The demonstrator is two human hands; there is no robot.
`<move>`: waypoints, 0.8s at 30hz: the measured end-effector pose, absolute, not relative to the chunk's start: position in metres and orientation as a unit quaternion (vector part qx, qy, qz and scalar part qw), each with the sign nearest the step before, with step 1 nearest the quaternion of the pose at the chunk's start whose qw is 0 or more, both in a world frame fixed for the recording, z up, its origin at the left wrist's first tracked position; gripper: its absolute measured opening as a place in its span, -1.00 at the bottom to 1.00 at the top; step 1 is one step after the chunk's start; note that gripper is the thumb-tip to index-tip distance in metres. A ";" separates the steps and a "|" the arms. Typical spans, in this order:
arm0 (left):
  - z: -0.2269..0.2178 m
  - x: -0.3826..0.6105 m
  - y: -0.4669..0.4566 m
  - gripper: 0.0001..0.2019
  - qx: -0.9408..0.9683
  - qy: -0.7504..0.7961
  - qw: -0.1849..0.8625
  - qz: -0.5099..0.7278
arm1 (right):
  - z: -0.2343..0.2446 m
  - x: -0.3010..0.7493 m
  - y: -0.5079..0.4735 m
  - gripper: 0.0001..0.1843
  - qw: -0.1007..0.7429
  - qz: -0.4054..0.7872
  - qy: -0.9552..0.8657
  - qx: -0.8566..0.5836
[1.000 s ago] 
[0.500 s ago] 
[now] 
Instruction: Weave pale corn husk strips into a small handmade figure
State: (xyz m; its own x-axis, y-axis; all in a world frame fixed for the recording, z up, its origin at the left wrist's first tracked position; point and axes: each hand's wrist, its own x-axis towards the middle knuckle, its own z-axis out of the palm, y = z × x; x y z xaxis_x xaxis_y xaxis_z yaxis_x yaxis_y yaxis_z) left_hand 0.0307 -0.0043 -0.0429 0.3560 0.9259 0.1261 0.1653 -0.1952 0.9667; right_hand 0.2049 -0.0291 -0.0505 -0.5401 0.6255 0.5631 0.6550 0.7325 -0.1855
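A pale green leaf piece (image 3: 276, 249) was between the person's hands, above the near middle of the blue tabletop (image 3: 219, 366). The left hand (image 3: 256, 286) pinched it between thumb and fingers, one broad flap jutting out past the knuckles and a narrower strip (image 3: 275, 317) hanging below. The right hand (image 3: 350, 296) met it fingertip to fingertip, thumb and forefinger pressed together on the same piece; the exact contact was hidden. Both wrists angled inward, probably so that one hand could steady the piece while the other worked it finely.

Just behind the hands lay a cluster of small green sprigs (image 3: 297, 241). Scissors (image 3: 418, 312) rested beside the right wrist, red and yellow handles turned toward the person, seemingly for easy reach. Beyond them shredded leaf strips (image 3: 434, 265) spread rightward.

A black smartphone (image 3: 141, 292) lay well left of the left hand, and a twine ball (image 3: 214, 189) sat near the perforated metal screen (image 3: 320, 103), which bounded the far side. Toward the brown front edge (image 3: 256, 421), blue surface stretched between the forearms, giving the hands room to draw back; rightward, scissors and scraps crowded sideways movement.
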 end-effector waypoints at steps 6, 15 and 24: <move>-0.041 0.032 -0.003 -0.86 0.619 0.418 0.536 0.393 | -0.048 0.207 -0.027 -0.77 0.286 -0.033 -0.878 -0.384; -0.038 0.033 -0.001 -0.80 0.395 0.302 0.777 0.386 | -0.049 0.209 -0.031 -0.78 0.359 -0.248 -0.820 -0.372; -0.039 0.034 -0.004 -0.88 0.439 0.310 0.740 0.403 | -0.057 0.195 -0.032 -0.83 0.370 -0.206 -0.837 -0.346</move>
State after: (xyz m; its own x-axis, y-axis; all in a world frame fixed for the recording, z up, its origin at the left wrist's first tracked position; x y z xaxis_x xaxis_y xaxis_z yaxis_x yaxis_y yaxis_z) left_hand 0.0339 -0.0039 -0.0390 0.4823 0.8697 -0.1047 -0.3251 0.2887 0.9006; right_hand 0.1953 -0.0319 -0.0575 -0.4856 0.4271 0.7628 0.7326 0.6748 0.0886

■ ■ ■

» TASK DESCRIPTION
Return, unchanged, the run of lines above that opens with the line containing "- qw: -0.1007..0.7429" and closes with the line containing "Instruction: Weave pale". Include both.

» EXPECTED OUTPUT
  - qw: -0.1007..0.7429
  - qz: -0.4054..0.7872
  - qy: -0.9552..0.8657
  - qx: -0.8566..0.5836
[1.000 s ago] 
[0.500 s ago] 
[now] 
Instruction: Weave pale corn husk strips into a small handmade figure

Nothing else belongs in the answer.